- Canada is delaying a plan to force automakers to hit minimum sales levels for electric vehicles by 2026, a concession to manufacturers in a sector that has been upended by tariffs.
- The government will launch a review of the "electric vehicle availability standard" to make sure it doesn’t create burdens on automakers, instead of implementing the target that required at least 20% of sales to be zero-emission vehicles by the model year 2026.
- The auto industry has been lobbying for months to change the EV mandate, arguing that the targets were unrealistic and would add costs and put jobs at risk.
Canada is delaying a plan to force automakers to hit minimum sales levels for electric vehicles by 2026, a concession to manufacturers in a sector that has been upended by tariffs.
Prime Minister Mark Carney’s government will make the announcement Friday as one of a series of measures to help companies in the industries most affected by US President Donald Trump’s trade war, according to people familiar with the matter, speaking on condition they not be identified.
Carney’s predecessor, Justin Trudeau, had passed rules that required automakers to ensure that at least 20% of sales were zero-emission vehicles by the model year 2026. But the government won’t implement that target now: instead, it will launch a review of the so-called “electric vehicle availability standard” to make sure it doesn’t create burdens on automakers, the people said.
The Trudeau regulations raised the bar over time so that by 2035, all new cars and light trucks sold in Canada would have to be emissions-free.
It’s another illustration of how Carney, who took over in March, is unwinding some policies of the Trudeau era, partly because of the pressures of the trade war.

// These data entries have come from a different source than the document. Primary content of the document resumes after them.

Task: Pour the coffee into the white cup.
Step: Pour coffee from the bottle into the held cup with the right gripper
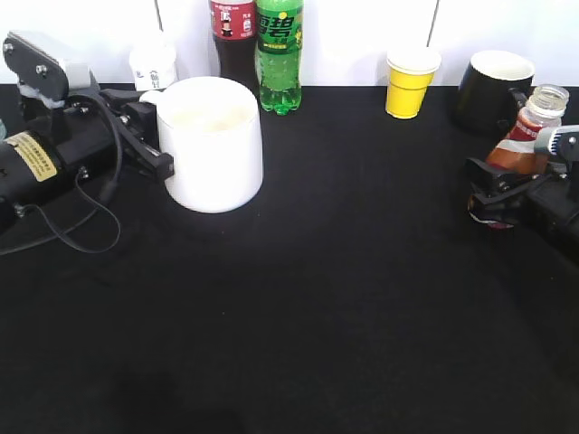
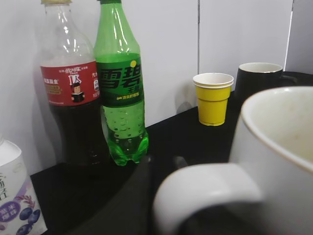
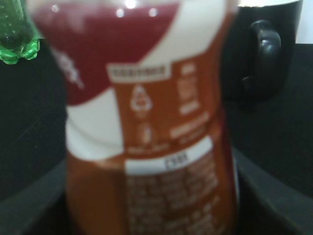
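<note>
The white cup (image 1: 213, 149) stands at the left on the black table, wide and empty. My left gripper (image 1: 161, 152) is at the cup's left side, shut round its loop handle (image 2: 205, 188); a dark finger shows just left of the handle in the left wrist view. The coffee bottle (image 1: 525, 136), brown with an orange-red and white label and a clear neck, leans slightly at the far right. My right gripper (image 1: 496, 188) is shut on its lower body. The bottle (image 3: 146, 122) fills the right wrist view, with dark fingers on both sides.
Along the back wall stand a cola bottle (image 1: 232, 41), a green soda bottle (image 1: 279, 54), a small white container (image 1: 152, 63), a yellow paper cup (image 1: 412, 81) and a dark mug (image 1: 493, 90) just behind the coffee bottle.
</note>
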Controlling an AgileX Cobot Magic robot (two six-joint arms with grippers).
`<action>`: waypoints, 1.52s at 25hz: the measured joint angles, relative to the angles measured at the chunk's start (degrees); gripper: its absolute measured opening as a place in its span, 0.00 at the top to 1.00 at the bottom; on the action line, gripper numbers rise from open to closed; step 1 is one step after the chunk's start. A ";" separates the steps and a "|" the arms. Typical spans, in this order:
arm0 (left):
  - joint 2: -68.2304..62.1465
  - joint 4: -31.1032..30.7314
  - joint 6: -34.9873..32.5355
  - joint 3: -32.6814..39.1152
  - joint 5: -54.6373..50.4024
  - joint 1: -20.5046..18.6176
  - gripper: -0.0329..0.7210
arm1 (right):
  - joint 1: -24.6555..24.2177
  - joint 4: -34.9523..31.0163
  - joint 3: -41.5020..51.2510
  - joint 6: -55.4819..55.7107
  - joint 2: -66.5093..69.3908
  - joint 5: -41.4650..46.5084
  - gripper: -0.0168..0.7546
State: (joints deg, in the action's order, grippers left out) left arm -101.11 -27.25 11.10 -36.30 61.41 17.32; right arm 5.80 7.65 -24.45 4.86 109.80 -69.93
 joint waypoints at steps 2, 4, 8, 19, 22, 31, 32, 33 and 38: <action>0.00 0.00 0.00 0.00 0.00 0.00 0.86 | 0.00 -0.25 2.40 -0.07 0.00 -1.99 0.31; 0.00 0.00 0.00 0.00 0.00 0.00 0.86 | 0.00 -0.43 4.55 -0.13 -0.29 -3.77 0.31; 0.00 -1.05 0.00 0.00 0.00 0.00 0.86 | 0.00 -0.31 5.01 -0.43 -2.30 -2.12 0.31; -2.35 -2.39 2.35 -9.43 -3.05 17.38 0.86 | 0.37 27.15 -8.43 -1.92 -32.02 26.39 0.31; -4.93 -2.07 2.46 -14.27 -3.67 21.33 0.86 | 0.37 35.43 -13.17 -1.98 -32.74 28.44 0.31; -7.01 0.03 2.99 -20.14 -9.85 23.79 0.86 | 0.37 40.41 -15.26 -27.46 -32.74 28.89 0.31; -7.01 0.03 3.34 -20.18 -9.90 23.79 0.86 | 0.37 40.41 -15.26 -31.26 -32.74 28.89 0.31; -7.01 0.10 3.95 -20.18 -9.90 23.79 0.86 | 0.37 40.41 -15.30 -33.86 -32.74 28.89 0.31; -7.01 0.16 4.68 -20.18 -9.90 23.79 0.86 | 0.37 40.41 -15.30 -40.20 -32.74 28.89 0.31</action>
State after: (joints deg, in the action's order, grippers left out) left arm -108.12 -27.09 15.78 -56.48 51.51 41.11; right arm 6.17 48.05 -39.76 -35.35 77.06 -41.05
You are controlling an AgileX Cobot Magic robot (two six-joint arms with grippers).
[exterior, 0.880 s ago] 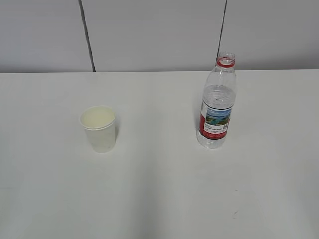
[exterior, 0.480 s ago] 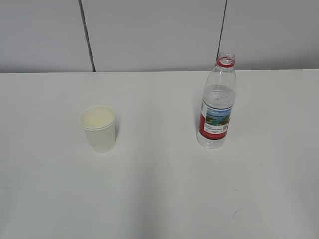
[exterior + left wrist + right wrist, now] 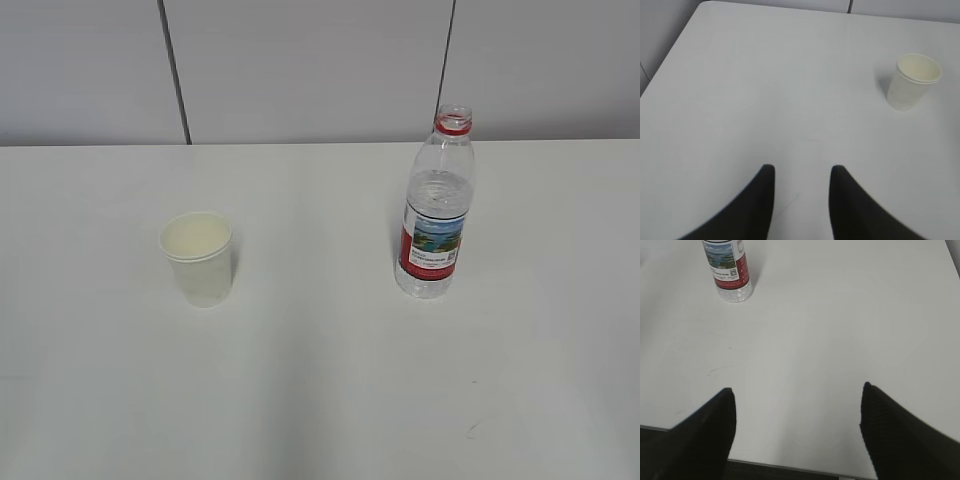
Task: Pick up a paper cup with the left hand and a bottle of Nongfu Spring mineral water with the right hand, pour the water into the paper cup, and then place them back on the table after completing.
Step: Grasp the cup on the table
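Note:
A white paper cup stands upright on the white table, left of centre. It also shows in the left wrist view, far right of my left gripper, which is open and empty above bare table. A clear Nongfu Spring bottle with a red label and no cap stands upright right of centre, holding clear water. Its lower part shows in the right wrist view. My right gripper is wide open and empty near the table's front edge. Neither arm shows in the exterior view.
A grey panelled wall rises behind the table. The table's front edge lies under my right gripper. Its left edge shows in the left wrist view. A faint scratch marks the tabletop.

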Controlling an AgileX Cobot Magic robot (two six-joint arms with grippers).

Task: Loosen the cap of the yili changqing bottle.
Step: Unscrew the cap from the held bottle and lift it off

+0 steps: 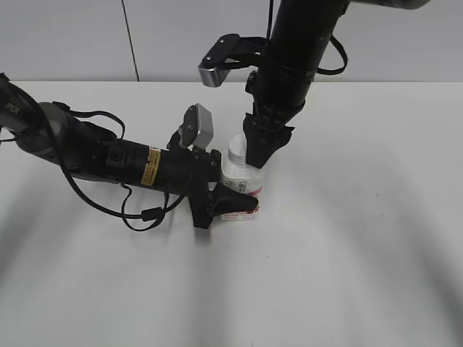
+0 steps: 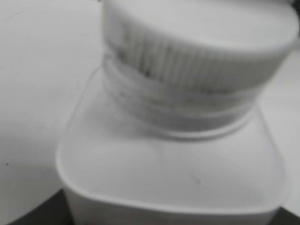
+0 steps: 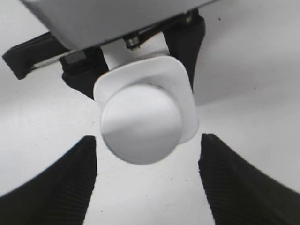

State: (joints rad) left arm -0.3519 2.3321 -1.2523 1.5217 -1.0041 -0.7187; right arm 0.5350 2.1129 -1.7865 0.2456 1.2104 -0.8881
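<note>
The yili changqing bottle [image 1: 242, 181], white with a pink-red label, stands upright on the white table. My left gripper [image 1: 233, 202] reaches in low from the left and is shut on the bottle's lower body. In the left wrist view the bottle's shoulder [image 2: 173, 164] and the ribbed white cap [image 2: 197, 42] fill the frame. The cap [image 1: 237, 149] sits on the neck. My right gripper [image 1: 260, 153] hangs down from above, open. In the right wrist view its fingers [image 3: 147, 145] flank the cap [image 3: 140, 124] with gaps on both sides, not touching it.
The white table [image 1: 362, 238] runs to a pale wall at the back. The left arm and its cables [image 1: 108, 159] lie low across the left side. The left wrist camera's silver housing [image 3: 108, 18] sits close behind the bottle.
</note>
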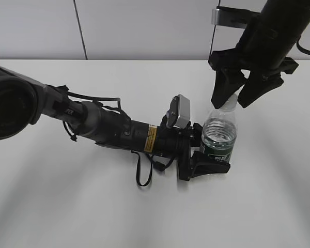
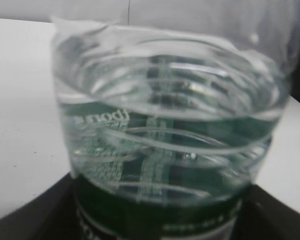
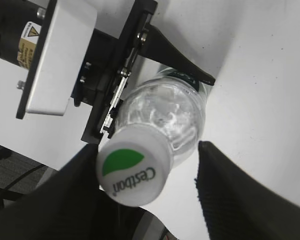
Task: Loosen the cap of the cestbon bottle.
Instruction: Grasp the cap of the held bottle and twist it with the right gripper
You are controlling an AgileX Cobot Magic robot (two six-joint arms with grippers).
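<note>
Exterior view: left gripper (image 1: 209, 155) clamps the cestbon bottle (image 1: 219, 135) mid-counter; right gripper (image 3: 149, 187), open, straddles the cap (image 3: 132, 172), not yet gripped or loosened.

The cap (image 3: 133, 165) is showing the word "Cestbon" in dark letters, sitting just under a green leaf shape on its white top. In the left wrist view, the bottle (image 2: 170, 145) is showing white letters on its green label (image 2: 155, 220), seen backwards through the water, and only something like "bon" is coming through. More white print is sitting lower on that label, too blurry to read. Left of the bottle, a yellow warning sticker (image 1: 151, 138) is sitting on the left arm (image 1: 119, 132); its print is too small to read.
</note>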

The prime minister has withdrawn many retaliatory tariffs on US products, scrapped a carbon tax on consumers’ use of fossil fuels and ditched a new tax on digital services after Trump complained about it.
The auto industry has been lobbying for months to change the EV mandate, arguing that the targets were unrealistic and would add costs and put jobs at risk. In June, about 8% of new vehicles sold in Canada were zero-emission.

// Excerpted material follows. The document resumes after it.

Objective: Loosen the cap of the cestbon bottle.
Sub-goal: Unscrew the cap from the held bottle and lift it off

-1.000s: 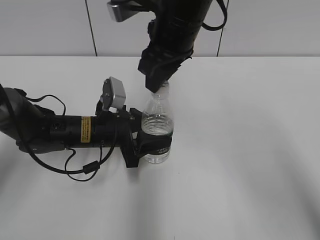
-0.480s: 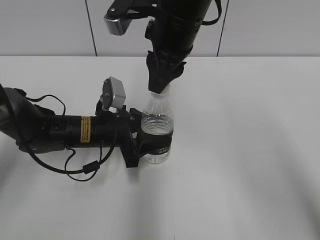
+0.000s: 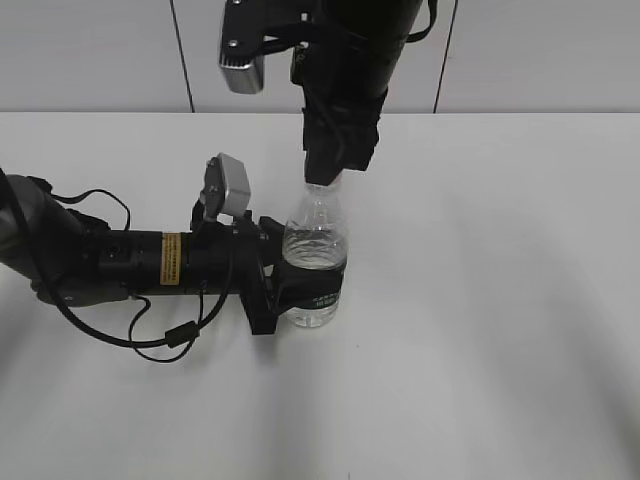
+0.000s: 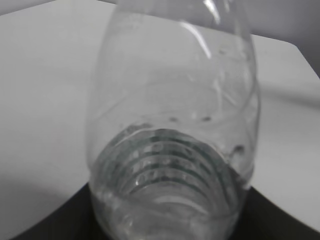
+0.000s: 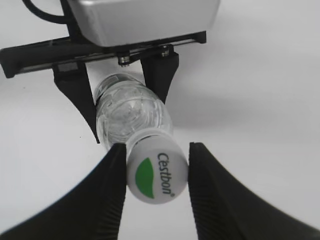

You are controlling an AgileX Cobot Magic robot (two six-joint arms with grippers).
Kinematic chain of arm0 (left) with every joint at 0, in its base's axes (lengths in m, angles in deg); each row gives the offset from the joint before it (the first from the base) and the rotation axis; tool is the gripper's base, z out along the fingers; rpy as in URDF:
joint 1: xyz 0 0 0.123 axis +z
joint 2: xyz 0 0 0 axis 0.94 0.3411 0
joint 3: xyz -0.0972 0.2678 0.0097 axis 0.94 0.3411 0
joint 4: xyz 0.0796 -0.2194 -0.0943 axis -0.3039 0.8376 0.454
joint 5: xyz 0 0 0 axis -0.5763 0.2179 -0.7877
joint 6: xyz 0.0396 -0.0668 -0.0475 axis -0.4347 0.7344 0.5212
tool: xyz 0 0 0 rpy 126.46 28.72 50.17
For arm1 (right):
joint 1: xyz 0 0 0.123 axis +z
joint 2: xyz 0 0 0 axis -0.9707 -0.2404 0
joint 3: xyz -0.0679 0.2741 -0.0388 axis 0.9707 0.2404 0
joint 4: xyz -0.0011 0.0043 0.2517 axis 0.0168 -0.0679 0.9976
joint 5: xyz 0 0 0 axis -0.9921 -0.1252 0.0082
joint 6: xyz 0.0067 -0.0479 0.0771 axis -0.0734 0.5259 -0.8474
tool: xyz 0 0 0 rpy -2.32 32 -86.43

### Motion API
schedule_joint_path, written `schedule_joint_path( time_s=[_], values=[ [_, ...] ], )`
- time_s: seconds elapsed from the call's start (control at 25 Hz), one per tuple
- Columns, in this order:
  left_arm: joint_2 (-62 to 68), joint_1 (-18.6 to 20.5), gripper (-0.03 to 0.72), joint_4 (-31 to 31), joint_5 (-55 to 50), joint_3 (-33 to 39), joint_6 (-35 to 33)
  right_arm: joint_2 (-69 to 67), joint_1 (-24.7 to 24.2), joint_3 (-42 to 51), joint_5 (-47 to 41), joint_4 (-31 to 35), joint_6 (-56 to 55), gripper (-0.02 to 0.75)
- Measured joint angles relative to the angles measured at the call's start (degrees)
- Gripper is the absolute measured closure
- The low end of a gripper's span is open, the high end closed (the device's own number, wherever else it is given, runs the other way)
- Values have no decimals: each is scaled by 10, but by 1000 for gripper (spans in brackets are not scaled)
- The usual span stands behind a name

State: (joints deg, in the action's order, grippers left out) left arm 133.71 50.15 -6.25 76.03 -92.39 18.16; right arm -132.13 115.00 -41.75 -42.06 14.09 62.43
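Note:
The clear ribbed cestbon bottle [image 3: 315, 245] stands upright on the white table [image 3: 480, 300], part full of water. My left gripper [image 3: 305, 298] lies along the table and is shut on the bottle's lower body at the dark label band. The bottle fills the left wrist view [image 4: 172, 125]. My right gripper [image 3: 335, 165] comes straight down from above and hides the cap in the exterior view. In the right wrist view its two black fingers [image 5: 156, 162] press both sides of the white cap [image 5: 150, 176] with the green mark. The bottle [image 5: 131, 112] and the left gripper's fingers [image 5: 120, 90] show below.
The left arm [image 3: 130, 262] with its black cables lies across the left of the table. A pale tiled wall [image 3: 540, 50] stands behind the table's far edge.
My right wrist has turned about the cap: its camera housing swung round at the top and the fingers now hang straight. The bottle and left arm have stayed put.

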Motion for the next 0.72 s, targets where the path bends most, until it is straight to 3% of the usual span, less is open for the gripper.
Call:
schedule_joint_path(
  time_s=[0.36,0.72],
  values=[
    [0,2,316,-6,1,0,2,0,0,0,-1,10,138,441],
    [0,3,318,-15,1,0,2,0,0,0,-2,32,199,441]
  ],
)
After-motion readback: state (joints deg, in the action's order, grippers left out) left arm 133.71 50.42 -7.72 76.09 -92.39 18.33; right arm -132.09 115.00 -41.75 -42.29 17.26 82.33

“These targets were made up by the government, not based on any sound assessment of real market dynamics,” Brian Kingston, chief executive officer of the Canadian Vehicle Manufacturers’ Association, said in an interview in August. The CVMA represents
General Motors Co.,
Ford Motor Co. and Chrysler parent
Stellantis NV, all of which have manufacturing operations in the province of Ontario.
Under the electric vehicle mandate, manufacturers that failed to meet the sales targets would have been forced to restrict sales of internal combustion engine vehicles or buy credits from companies like
Tesla Inc., Kingston said.
The Canadian auto industry is highly integrated with the US sector and is under threat from the Trump administration’s tariffs on foreign-made vehicles. GM and Stellantis have both curtailed production at their assembly plants in the province of Ontario since the trade war began.